Mohammed Bin Salman a remporté la première bataille «profonde» lorsqu’il a détenu les oligarques et confisqué leurs richesses sous un prétexte anti-corruption, mais la guerre n’est pas finie tant que les clercs wahhabites restent en position de pouvoir et d’influence, bien que la vérité soit dite, il a déjà emprisonné un certain nombre d’entre eux au cours des derniers mois, afin d’instiller la peur dans leurs cœurs et de donner un exemple inoubliable. Pourtant, cela pourrait ne pas être suffisant, et si cette faction « de l’état profond » n’est pas maîtrisée et neutralisée efficacement, alors ils vont finalement s’agiter contre lui plus tôt que plus tard.

Cette tâche est certes beaucoup plus facile à dire qu’à faire, puisque l’héritage des 80 dernières années a laissé une empreinte indélébile sur la psyché du pays, et même si Mohammed Bin Salman « draine le marécage wahhabite », ses forces de sécurité resteront pour toujours sur la défensive en se protégeant contre les attaques du « loup solitaire » et de la « cellule dormante », qu’elles soient d’origine locale ou inspirées / boomerangées de l’étranger. En tout cas, si par une chance auspicieuse il peut marquer une victoire herculéenne dans cette guerre « de l’état profond » tout en conservant la loyauté de l’armée, le prince héritier devra alors commencer le douloureux processus de « thérapie de choc » de structurellement moderniser la situation socio-économique de l’Arabie saoudite.

On ne sait pas à ce stade à quelle vitesse il va se déplacer sur le front social, mais cet aspect de son pays est inévitablement lié à celui qui est sur le plan économique sur lequel il se concentrera probablement le plus directement au début.

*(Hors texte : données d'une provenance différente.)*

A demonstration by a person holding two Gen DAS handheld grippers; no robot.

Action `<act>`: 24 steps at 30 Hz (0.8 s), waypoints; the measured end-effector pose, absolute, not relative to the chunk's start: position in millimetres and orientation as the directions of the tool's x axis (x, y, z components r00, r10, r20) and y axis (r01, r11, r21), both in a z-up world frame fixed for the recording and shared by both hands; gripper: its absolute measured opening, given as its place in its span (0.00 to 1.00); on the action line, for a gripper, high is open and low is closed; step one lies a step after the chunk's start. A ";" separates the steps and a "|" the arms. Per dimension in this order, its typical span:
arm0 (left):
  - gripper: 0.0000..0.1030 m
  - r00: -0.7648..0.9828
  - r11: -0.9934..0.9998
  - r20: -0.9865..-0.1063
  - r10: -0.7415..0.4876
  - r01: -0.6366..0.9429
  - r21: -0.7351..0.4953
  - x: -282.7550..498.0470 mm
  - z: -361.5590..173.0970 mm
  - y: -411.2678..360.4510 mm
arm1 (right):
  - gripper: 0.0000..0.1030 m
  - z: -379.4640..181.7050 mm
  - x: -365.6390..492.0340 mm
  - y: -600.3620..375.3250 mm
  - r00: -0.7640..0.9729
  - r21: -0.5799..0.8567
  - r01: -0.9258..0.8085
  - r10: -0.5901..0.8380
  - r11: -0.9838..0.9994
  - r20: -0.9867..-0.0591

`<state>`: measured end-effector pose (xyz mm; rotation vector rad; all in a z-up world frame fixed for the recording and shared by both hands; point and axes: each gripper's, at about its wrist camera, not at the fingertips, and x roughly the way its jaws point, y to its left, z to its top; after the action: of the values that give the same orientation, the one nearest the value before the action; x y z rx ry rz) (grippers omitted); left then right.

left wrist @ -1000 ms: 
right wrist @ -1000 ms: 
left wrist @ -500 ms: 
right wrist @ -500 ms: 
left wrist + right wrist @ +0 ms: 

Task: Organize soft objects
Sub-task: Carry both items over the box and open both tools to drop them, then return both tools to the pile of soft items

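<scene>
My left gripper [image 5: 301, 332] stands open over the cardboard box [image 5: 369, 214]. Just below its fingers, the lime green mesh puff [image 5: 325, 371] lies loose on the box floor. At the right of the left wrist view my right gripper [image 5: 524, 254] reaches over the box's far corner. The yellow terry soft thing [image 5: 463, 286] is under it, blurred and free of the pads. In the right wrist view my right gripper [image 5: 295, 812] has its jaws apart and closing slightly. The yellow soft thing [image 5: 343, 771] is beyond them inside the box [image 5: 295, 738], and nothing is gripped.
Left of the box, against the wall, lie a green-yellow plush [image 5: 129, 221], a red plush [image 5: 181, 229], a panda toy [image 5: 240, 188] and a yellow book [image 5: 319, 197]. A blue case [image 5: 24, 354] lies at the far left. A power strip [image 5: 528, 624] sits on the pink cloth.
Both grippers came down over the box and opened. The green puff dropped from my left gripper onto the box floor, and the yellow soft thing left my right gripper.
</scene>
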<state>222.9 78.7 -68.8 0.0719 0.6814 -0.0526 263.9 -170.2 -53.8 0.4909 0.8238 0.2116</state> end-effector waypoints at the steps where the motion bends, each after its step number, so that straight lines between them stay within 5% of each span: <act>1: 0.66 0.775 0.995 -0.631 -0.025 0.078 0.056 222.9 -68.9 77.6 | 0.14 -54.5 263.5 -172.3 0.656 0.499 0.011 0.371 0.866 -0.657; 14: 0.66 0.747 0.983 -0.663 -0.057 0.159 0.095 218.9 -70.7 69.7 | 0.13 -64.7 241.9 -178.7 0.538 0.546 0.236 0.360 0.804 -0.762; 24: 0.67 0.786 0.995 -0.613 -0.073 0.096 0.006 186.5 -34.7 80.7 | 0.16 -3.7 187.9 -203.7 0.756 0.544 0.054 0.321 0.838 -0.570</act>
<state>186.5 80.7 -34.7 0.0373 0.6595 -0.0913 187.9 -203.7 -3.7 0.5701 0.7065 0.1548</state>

Comme mentionné précédemment, l’intégration prévue des femmes dans la main-d’œuvre du pays ne peut avoir lieu sans la libération des normes restrictives wahhabites, d’où la raison pour laquelle il a déjà commencé à mettre en œuvre au coup par coup mais relativement (pour son pays) des réformes radicales comme permettre aux femmes de conduire et de permettre le mélange des genres dans les stades de sport.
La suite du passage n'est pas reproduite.